In the article IT tools that evolve for OT some specific commercial tools are mentioned that can be used to carry out segmentation in industrial control systems.

Practical examples of segmentation

Shown below is a series of diagrams of different network segmentation solutions in an industrial control system, with different levels of security in each case.

Unsegmented network

In this first example we can see what industrial control system network infrastructure has been traditionally: a flat network defined by functionality.
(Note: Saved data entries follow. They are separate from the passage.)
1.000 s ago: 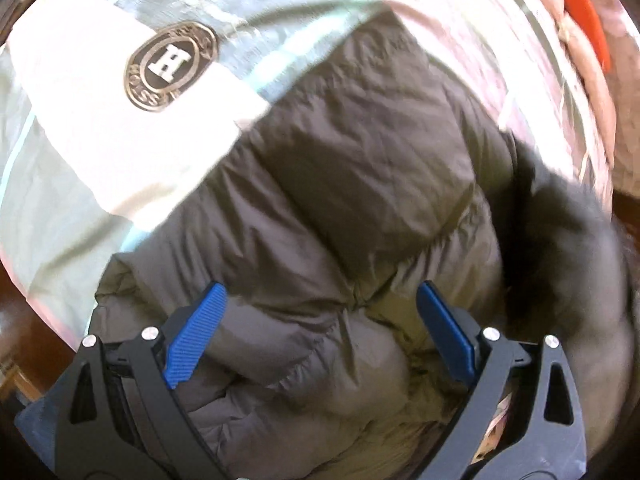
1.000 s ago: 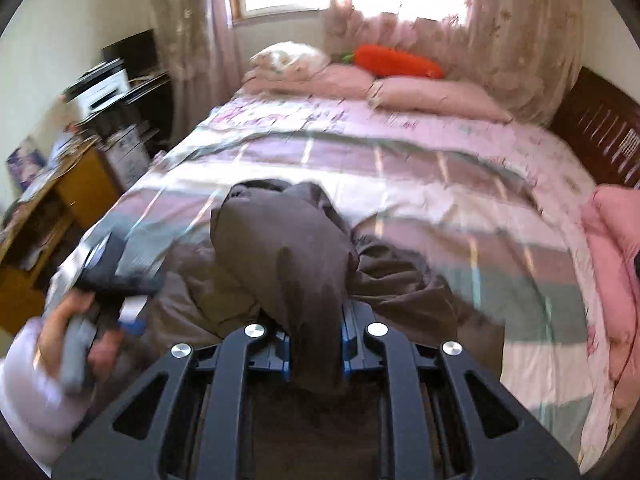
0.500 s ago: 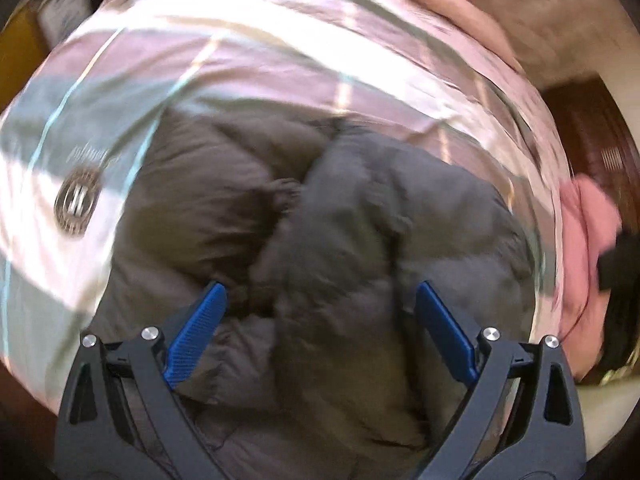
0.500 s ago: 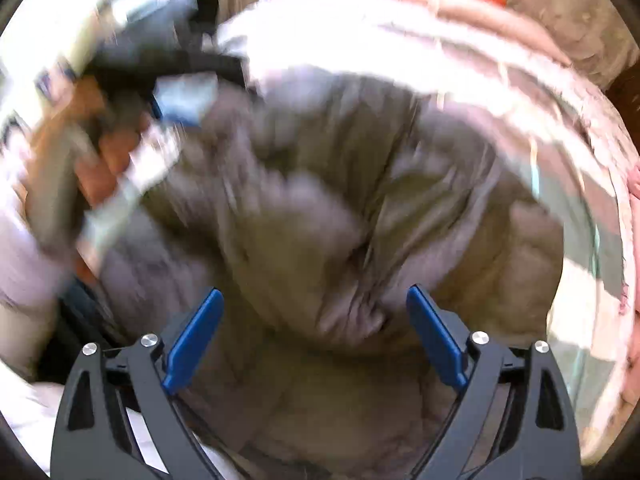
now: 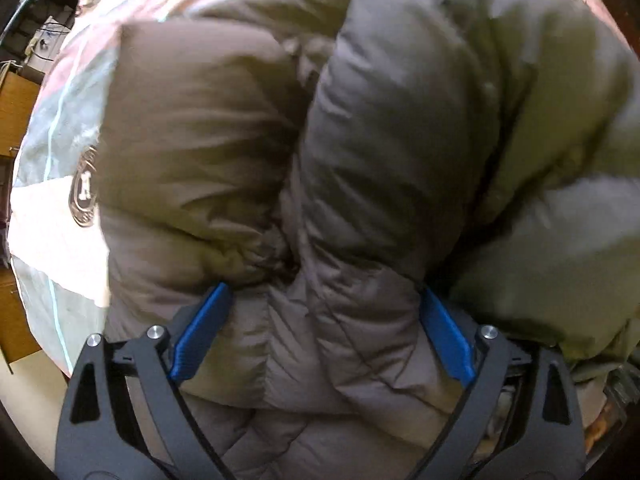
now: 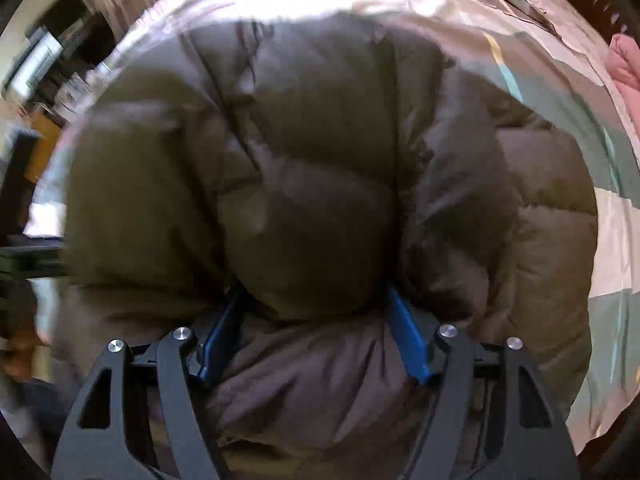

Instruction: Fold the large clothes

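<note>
Since 1 s ago your right tool (image 6: pixel 312 300) went from high over the bed, closed on a thin hanging fold, down close to the down jacket (image 6: pixel 320 160). It let that fold go and opened wide half a sec ago. Its jaws have just been closing again, with a thick roll of the jacket between them. Both blue pads (image 6: pixel 406 340) now sink into this roll and the fabric wrinkles between them, so the right tool grips the jacket, approx. half wide.

Your left tool (image 5: pixel 322 296) also shifted. Before, it looked at the jacket's edge with much bed cover at the left; now the jacket (image 5: pixel 380 140) fills nearly the whole view. The left tool is open wide, same as in both earlier frames. A padded ridge of the jacket lies between its blue pads (image 5: pixel 200 332) and the tips touch the fabric, but it does not clamp.

The jacket is brown-grey and quilted, and lies bunched in puffy folds on the bed, under both tools.

In the left wrist view the striped bed cover (image 5: pixel 52 240) shows only at the left side, and the jacket hides part of a round badge (image 5: pixel 86 188) on it. Wooden furniture (image 5: pixel 16 100) stands beyond the bed's left edge.

In the right wrist view the cover (image 6: pixel 580 120) runs around the far and right sides of the jacket, and a pink cloth (image 6: pixel 628 64) is at the far right. The left edge there is too blurred to read.
</note>
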A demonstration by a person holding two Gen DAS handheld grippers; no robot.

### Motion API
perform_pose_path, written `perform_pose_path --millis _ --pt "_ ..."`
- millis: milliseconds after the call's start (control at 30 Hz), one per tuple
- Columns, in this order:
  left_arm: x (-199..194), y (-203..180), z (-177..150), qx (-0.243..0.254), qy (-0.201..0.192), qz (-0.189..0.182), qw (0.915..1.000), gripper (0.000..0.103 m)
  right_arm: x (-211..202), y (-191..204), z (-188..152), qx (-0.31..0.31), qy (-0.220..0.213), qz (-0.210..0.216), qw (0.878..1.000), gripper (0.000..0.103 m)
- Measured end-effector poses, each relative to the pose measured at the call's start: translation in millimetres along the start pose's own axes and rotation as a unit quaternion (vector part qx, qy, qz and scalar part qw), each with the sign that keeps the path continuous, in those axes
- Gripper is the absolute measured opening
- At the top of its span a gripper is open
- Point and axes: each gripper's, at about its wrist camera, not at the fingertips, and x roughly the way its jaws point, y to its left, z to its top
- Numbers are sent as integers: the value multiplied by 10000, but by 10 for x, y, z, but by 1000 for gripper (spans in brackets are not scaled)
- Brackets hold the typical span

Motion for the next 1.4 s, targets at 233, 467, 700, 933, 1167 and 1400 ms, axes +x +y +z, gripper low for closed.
perform_pose_path --millis 233,467,700,933,1167,1400 --pt "97 -82 -73 194 -50 261 9995 98 8 191 -178 -480 174 -422 9978 73" --pt "273 -37 -191 152 183 98 9997 101 35 245 -361 -522 405 -372 9971 73" --pt "84 -42 -214 11 -215 82 9997 92 -99 275 -251 -512 116 -210 9984 74" --pt "-1121 -348 -406 478 -2320 66 9715 87 -964 503 -401 -654 -926 622 9916 74" --pt "-644 -483 -268 325 -1295 -503 9898 87 -209 692 -716 -906 198 555 9941 74" --pt "-759 -261 -161 -160 -1713 -736 9823 87 -228 896 -805 -1262 187 186 9916 76"
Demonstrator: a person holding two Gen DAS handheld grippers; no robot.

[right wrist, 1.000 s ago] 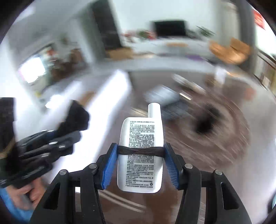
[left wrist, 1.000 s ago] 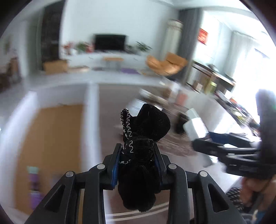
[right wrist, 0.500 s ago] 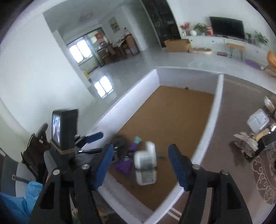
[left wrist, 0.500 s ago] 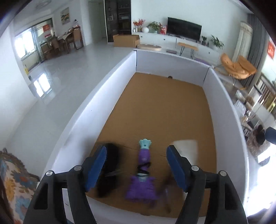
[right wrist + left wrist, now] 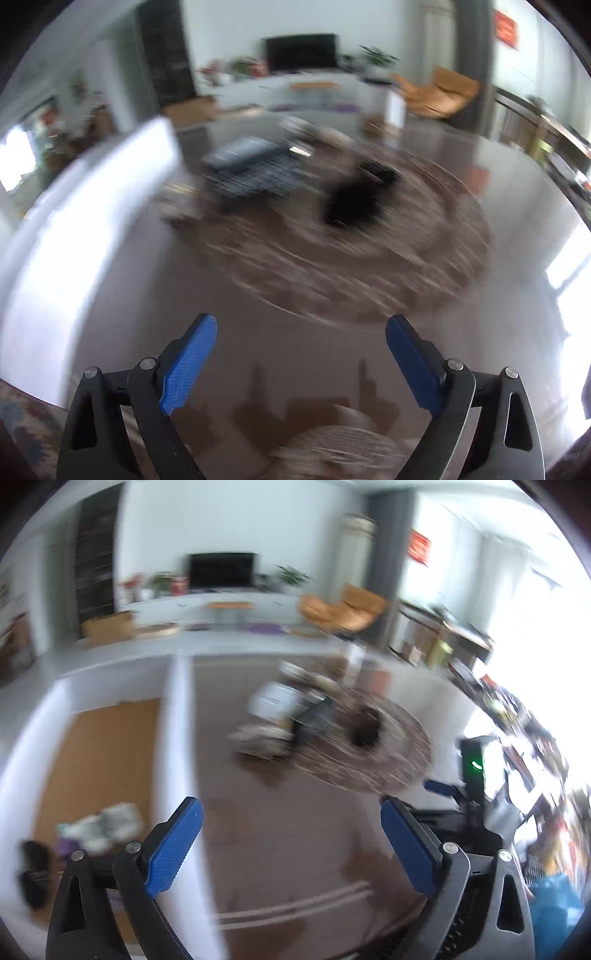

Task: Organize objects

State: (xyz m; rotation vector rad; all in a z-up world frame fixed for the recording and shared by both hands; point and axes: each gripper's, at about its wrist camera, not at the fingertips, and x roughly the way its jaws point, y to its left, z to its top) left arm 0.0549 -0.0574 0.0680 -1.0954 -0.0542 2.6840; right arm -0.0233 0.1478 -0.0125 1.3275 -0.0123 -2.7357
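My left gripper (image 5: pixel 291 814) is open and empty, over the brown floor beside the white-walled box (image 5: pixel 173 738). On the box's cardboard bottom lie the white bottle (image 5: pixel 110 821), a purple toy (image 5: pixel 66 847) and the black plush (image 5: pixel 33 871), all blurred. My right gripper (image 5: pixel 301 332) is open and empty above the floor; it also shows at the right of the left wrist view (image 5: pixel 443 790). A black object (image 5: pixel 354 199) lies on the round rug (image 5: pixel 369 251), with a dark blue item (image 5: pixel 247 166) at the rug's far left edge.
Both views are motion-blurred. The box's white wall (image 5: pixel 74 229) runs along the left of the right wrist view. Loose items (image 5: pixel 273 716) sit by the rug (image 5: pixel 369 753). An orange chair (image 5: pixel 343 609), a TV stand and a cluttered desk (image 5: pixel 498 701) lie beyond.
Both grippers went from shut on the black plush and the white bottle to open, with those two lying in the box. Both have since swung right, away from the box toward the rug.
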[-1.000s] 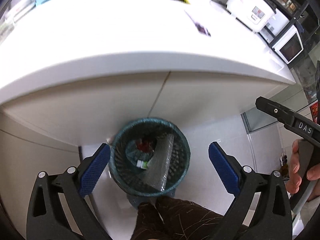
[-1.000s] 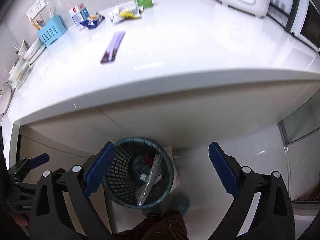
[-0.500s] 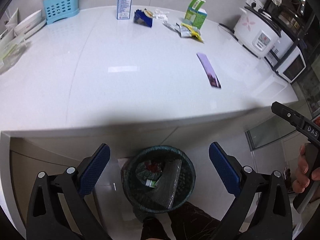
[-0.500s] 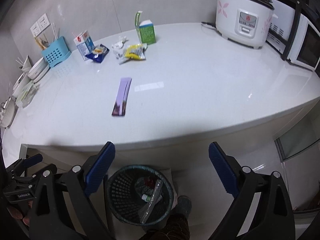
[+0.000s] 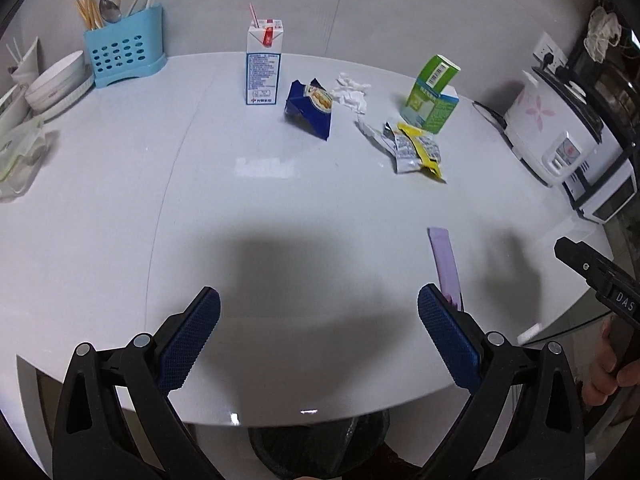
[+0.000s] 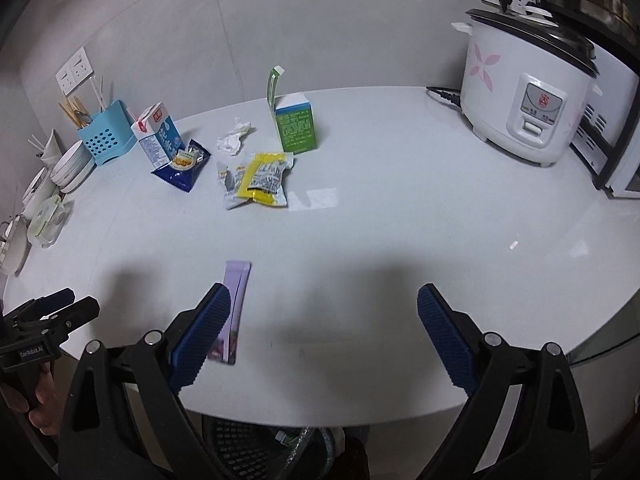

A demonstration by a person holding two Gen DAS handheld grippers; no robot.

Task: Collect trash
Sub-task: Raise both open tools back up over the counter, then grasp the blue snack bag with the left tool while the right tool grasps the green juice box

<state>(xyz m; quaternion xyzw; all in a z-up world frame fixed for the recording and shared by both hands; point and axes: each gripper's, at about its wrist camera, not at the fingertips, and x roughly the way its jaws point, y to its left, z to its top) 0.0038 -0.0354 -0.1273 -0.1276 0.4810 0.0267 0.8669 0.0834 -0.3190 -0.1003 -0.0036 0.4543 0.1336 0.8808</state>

As can be seen in the image, there are no security elements for carrying out segmentation and poor practices are employed, such as using servers with two network cards to link different networks.

Network without correct segmentation

-Network without correct segmentation-

Basic segmentation

This second infrastructure is in charge of separating each network through a firewall. The elements have been placed in different networks and adequate rules must be defined for the communications necessary between the different devices to take place.

Basic segmentation of an industrial control system

-Basic segmentation of an industrial control system-

Advanced segmentation

A further step in security comes through the incorporation of other network security elements, such as data diodes and IPS devices. In this advanced infrastructure, the inclusion of a DMZ network has been opted for to separate the corporate network from the data network. As such, the exchange of historian data with the corporate network is carried out by a replicate historian through a data diode, thus preventing the original from being affected.

A traffic inspection has also been included amongst the elements of the control network, to ensure that the data that come to the Front-End and, subsequently, to the SCADA server, are correct.

Another possible segmentation could be carried out by using VLAN and PVLAN to group together different elements of the control network and the field network and provide an even greater level of security and segmentation.

Advanced segmentation for an industrial control system

-Advanced segmentation for an industrial control system-

In industrial control systems, as with any other type of network, the first obstacle to overcome when faced with a technical or security incident is to ensure that its scope is as restricted and as limited as possible. In this regard, network segmentation must be viewed as a cornerstone that must never be missing in secure design.